# WHAT TO PRODUCE
An exact copy of the listing is what is needed here; write it out in full.

# DATA RECORDS
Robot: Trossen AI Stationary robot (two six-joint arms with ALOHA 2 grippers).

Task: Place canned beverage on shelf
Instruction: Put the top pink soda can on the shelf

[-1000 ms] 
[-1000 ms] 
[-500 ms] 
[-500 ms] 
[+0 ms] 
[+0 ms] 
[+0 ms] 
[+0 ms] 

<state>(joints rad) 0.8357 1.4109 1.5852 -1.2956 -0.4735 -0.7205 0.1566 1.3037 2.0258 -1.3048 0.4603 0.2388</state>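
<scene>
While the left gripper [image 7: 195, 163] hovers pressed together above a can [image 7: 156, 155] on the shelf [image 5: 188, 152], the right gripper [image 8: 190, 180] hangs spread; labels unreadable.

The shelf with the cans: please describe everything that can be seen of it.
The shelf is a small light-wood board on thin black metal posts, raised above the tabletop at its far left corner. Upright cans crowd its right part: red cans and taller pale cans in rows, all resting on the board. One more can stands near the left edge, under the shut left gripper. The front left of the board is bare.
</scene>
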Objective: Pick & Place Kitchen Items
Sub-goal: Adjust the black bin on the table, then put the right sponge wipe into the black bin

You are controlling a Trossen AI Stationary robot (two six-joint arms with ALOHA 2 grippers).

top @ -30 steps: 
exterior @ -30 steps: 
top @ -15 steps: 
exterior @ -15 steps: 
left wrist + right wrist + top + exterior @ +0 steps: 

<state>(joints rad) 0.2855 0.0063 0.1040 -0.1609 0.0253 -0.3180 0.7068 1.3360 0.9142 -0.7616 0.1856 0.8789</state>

# EXERCISE OUTPUT
Robot: Trossen AI Stationary robot (two six-joint arms with ALOHA 2 grippers).

Task: Place canned beverage on shelf
Instruction: Put the top pink soda can on the shelf

[-1000 ms] 
[-1000 ms] 
[-500 ms] 
[-500 ms] 
[+0 ms] 
[+0 ms] 
[+0 ms] 
[+0 ms] 

<state>(joints rad) 0.8357 1.4109 1.5852 -1.2956 -0.4735 -0.7205 0.1566 1.3037 2.0258 -1.3048 0.4603 0.2388</state>
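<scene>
While the left gripper [image 7: 195, 163] hovers pressed together above a can [image 7: 156, 155] on the shelf [image 5: 188, 152], the right gripper [image 8: 190, 180] hangs spread; labels unreadable.

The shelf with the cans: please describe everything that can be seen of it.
The shelf is a small light-wood board on thin black metal posts, raised above the tabletop at its far left corner. Upright cans crowd its right part: red cans and taller pale cans in rows, all resting on the board. One more can stands near the left edge, under the shut left gripper. The front left of the board is bare.
</scene>
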Objective: Pick & Place Kitchen Items
Sub-goal: Adjust the black bin on the table, then put the right sponge wipe into the black bin

You are controlling a Trossen AI Stationary robot (two six-joint arms with ALOHA 2 grippers).

top @ -30 steps: 
exterior @ -30 steps: 
top @ -15 steps: 
exterior @ -15 steps: 
left wrist + right wrist + top + exterior @ +0 steps: 

<state>(joints rad) 0.2855 0.0063 0.1040 -0.1609 0.0253 -0.3180 0.7068 1.3360 0.9142 -0.7616 0.1856 0.8789</state>

This answer requires no additional content.